Question: What if this isn’t a scorched-earth maneuver at all but simple common sense, albeit expressed with manic vituperation by Scott Rudin? What if he’s right? What if Cleopatra is indeed ‘a $180 million ego bath that we both know will be the career-defining debacle for us both’? It’s not as though there isn’t a precedent.

“Amy Pascal is in an awkward spot. She’s got a movie star lined up for a project brought to her by a big producer but now Rudin is off to Universal to make Jobs while Pascal has to back her newly-empowered hyphenate (actor-director-producer-celebrity) even if nobody likes her script (according to Rudin, anyway) and it’s going to cost Sony $180m to make. You cannot criticize Rudin for objecting to this number. Amy Pascal knows that being responsible for a second epic failure called Cleopatra will end her career in an avalanche of ridicule but Angie has put Amy’s money where Angie’s mouth is.

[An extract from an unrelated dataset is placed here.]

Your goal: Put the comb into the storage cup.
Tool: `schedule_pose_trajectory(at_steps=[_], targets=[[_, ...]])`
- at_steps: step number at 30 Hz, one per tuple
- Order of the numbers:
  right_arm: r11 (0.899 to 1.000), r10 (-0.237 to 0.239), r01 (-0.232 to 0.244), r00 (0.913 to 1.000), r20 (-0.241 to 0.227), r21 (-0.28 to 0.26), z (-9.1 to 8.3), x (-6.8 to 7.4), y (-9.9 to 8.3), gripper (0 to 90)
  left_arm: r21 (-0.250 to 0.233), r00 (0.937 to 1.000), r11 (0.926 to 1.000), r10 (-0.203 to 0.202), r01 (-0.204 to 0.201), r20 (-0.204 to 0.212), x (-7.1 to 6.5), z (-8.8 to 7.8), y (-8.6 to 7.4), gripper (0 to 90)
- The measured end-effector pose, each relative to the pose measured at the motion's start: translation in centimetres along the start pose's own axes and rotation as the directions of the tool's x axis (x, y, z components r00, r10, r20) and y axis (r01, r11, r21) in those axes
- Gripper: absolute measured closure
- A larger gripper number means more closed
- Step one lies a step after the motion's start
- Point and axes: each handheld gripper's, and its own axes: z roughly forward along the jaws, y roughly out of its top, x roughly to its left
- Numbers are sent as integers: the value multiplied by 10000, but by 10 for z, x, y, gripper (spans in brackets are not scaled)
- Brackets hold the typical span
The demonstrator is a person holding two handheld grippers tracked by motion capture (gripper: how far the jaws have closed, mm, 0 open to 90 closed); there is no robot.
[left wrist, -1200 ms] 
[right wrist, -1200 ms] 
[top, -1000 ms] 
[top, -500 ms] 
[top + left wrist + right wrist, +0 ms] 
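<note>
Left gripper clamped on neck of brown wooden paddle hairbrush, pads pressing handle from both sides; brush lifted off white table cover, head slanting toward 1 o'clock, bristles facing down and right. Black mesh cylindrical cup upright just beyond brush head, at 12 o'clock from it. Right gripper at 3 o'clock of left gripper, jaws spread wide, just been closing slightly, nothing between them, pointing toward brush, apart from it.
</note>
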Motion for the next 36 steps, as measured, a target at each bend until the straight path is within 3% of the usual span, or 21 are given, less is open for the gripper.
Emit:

In this instance, is it possible that the bully is also the voice of common sense? Hmm.

I like to imagine Wasserman’s grimly amused reaction to all this from beyond the grave; he would find it difficult to imagine his studio being sabotaged by an irate Korean dictator. Nevertheless, I think he would have considered it more plausible than another exorbitantly expensive star vehicle called Cleopatra.